The Age of Miracles by Karen Thompson Walker

The Age of Miracles
Karen Thompson Walker
9780857207241
Simon and Schuster

This book, quite frankly, is amazing.

Reviews have compared it to Alice Sebold's The Lovely Bones, but it's more horrifying than that in a way because The Age of Miracles deals with the kind of catastrophe that we don't even think to be scared of.



From the blurb

"On a seemingly ordinary Saturday in a California suburb, 11-year-old Julia and her family awake to discover, along with the rest of the world, that the rotation of the earth has suddenly begun to slow. The days and nights grow longer and longer, gravity is affected, the environment is thrown into disarray. Yet as she struggles to navigate an ever-shifting landscape, Julia is also coping with the normal disasters of everyday life--the fissures in her parents’ marriage, the loss of old friends, the hopeful anguish of first love, the bizarre behaviour of her grandfather who, convinced of a government conspiracy, spends his days obsessively cataloguing his possessions. As Julia adjusts to the new normal, the slowing inexorably continues."

My review

It's hard first of all to classify this book.  It is at the same time adult and young adult, science fiction and realism, a coming of age story and a fable of a not-far-away apocalypse.  At the same time, it's not a complicated story.  The changes of the world are presented in a logical succession, with chapters or new scenes beginning with an explanation of what has changed since we last heard.  Contrasted against this are the scenes of Julia's life.  

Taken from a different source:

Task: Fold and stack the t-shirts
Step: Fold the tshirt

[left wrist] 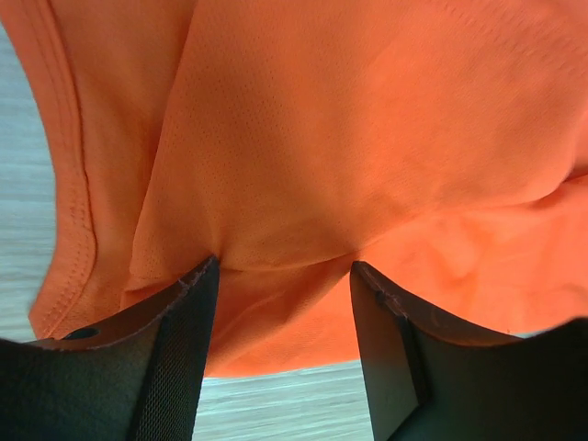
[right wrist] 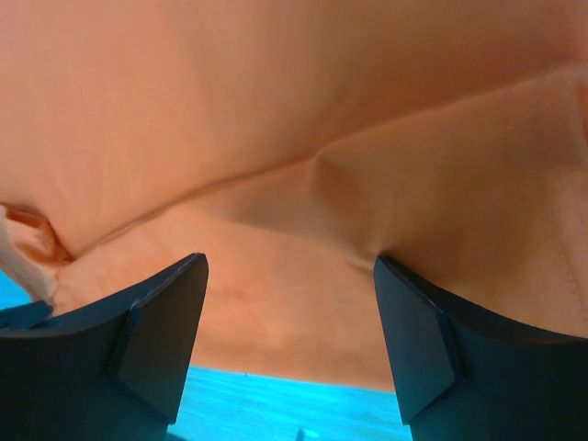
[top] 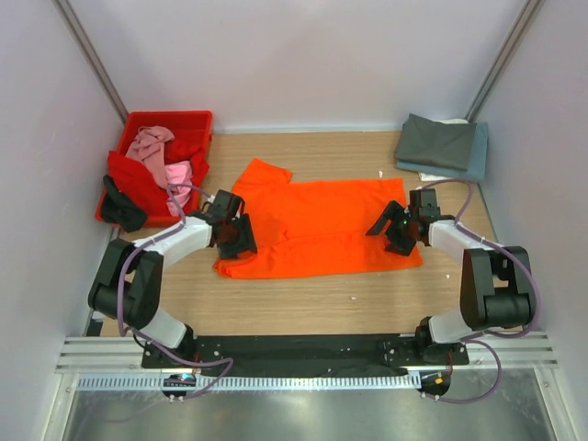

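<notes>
The bright orange t-shirt (top: 322, 225) lies spread on the wooden table, one sleeve sticking out at the upper left. My left gripper (top: 237, 234) is open at the shirt's left edge. In the left wrist view (left wrist: 285, 266) its fingertips (left wrist: 197, 294) touch the orange cloth (left wrist: 349, 138), which lies between them. My right gripper (top: 390, 228) is open at the shirt's right edge. In the right wrist view (right wrist: 289, 266) it straddles the orange cloth (right wrist: 276, 119) near its hem. A dark grey shirt (top: 439, 138) lies folded on a slate blue one (top: 476, 152) at the far right.
A red plastic crate (top: 170, 118) stands at the far left and holds a pink shirt (top: 154, 147) and a red shirt (top: 129, 175). White walls close in both sides and the back. Bare wood shows in front of the orange shirt.
</notes>
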Tool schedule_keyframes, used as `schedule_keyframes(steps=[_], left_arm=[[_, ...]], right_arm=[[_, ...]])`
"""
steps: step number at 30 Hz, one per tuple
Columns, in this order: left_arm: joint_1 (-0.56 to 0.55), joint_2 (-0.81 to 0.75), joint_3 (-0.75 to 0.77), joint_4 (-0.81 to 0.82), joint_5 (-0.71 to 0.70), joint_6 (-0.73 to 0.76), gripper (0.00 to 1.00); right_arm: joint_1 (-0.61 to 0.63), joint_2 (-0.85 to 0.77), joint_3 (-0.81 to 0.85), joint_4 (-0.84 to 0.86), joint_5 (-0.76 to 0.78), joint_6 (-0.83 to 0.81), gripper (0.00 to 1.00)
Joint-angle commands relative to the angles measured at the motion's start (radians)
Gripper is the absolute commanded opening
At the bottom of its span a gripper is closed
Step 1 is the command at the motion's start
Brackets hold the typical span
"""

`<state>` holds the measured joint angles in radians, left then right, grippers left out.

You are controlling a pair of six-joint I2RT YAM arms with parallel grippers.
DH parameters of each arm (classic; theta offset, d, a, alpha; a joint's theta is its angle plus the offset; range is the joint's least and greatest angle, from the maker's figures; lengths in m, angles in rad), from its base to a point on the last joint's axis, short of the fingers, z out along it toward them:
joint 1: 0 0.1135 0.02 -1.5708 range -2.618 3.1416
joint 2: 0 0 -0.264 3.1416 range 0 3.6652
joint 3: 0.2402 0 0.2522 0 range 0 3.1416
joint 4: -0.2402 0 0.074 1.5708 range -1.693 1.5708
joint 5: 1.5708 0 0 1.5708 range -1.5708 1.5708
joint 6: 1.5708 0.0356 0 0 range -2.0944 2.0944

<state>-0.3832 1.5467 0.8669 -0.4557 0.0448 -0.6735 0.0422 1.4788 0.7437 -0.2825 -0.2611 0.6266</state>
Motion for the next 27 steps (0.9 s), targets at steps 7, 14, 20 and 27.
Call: schedule_keyframes(steps=[7,14,20,27], left_arm=[[-0.149,-0.040,-0.138,0.015,-0.105,-0.083,0.61],[-0.314,-0.196,-0.184,-0.105,-0.115,-0.211,0.63],[-0.303,-0.214,0.111,-0.302,-0.324,-0.083,0.84],[-0.140,0.122,0.705,-0.371,-0.300,0.184,0.94]], right_arm=[[0.001,-0.092,-0.208,0.002,0.195,0.048,0.80],[0.004,-0.336,-0.256,-0.158,0.186,0.110,0.86],[0.010,-0.430,-0.009,-0.306,0.232,0.072,0.92],[0.010,-0.462,0.111,-0.357,0.235,-0.030,0.93]])
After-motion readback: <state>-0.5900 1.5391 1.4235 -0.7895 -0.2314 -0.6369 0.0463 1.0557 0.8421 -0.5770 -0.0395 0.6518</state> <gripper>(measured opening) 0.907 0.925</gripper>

Julia is a character who is easy to relate to.  She's a normal girl, and not a Mary-Sue (an easily recognisable idealised version of the author inserted into the text in order for the author to write out their fantasies) who experiences friendship breakdowns, puberty blues, first love, and the astonishing revelation that her parents are not faultless beings.  As she moves from innocence to experience (gosh, that phrase is a flashback to TEE English Literature), the world moves from normal to devastated, thus forever linking the traumas of growing up to a process of a loss of beauty and simplicity.  At the same time, this is a cautionary book about our reliance on modern technology, and what would happen if we exhausted our natural resources.  

A word to the wise- don't go questioning the science behind this book.  It may or may not be accurate, but it's written in a way that is horrifyingly believable.  At times I would emerge from a session reading this book still thinking that I was in it's world- that, yes, the world was slowing and I had to be careful.  

To sum up?

Choosing favourite books is like choosing favourite vital organs- you need them all- but this is definitely going to make it into the top ten books of 2013 for me.